Speech Codec
Speech Codec
This is a template of Codec recipe for ESPnet2.
Table of Contents
Recipe flow
Codec recipe consists of 9 stages.
1. Data preparation
Data preparation stage. You have two methods to generate the data:
ESPnet format:
It calls local/data.sh
to creates Kaldi-style data directories in data/
for training, validation, and evaluation sets.
Noted that since we usually just need waveform to train the model, we can just use wav.scp
to train a model. However, if you would like to use additional information (transcription, speaker information) for evaluation, we may want to have full-kaldi-style supports.
See also:
2. Wav dump / Embedding preparation
Wav dumping stage. This stage reformats wav.scp
in data directories.
If you specify kaldi, then we additionally extract mfcc features and vad decision.
3. Removal of long / short data
Processing stage to remove long and short utterances from the training and validation data. You can change the threshold values via --min_wav_duration
and --max_wav_duration
.
4. Codec statistics collection
Statistics calculation stage. It collects the shape information of the input and output and calculates statistics for feature normalization (mean and variance over training data) if needed.
5. Codec training
Codec model training stage. You can change the training setting via --train_config
and --train_args
options.
See also:
6. Codec decoding
Codec model decoding stage. You can change the decoding setting via --inference_config
and --inference_args
.
See also:
7. Codec Scoring
Codec model scoring stage. The scoring is supported by VERSA. You can change the scoring setting via --scoring_config
and --scoring_args
.
See also:
8. (Optional) Pack results for upload
Packing stage. It packs the trained model files as a preparation for uploading to Hugging Face.

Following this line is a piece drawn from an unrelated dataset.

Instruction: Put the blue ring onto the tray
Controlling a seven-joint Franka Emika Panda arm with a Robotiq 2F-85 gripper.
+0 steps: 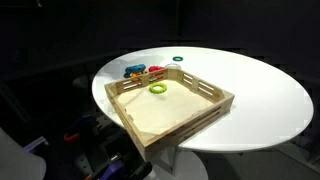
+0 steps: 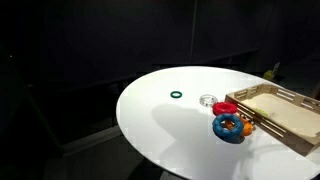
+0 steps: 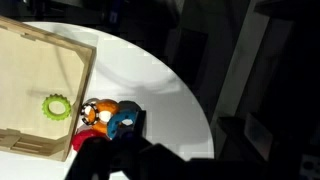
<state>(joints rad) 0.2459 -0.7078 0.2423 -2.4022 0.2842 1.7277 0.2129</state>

9. (Optional) Upload model to Hugging Face
Upload the trained model to Hugging Face for sharing. Additional information at Docs.
How to run
Here, we show the procedure to run the recipe using egs2/libritts/codec1
.
Move on the recipe directory.
$ cd egs2/libritts/codec1
Modify libritts
variable in db.sh
if you want to change the download directory.
$ vim db.sh
Modify cmd.sh
and conf/*.conf
if you want to use job scheduler. See the detail in using job scheduling system.
$ vim cmd.sh
Run run.sh
, which conducts all of the stages explained above.
$ ./run.sh
As a default, we train Tacotron2 (conf/train.yaml
) with feats_type=raw
+ token_type=phn
.
Then, you can get the following directories in the recipe directory.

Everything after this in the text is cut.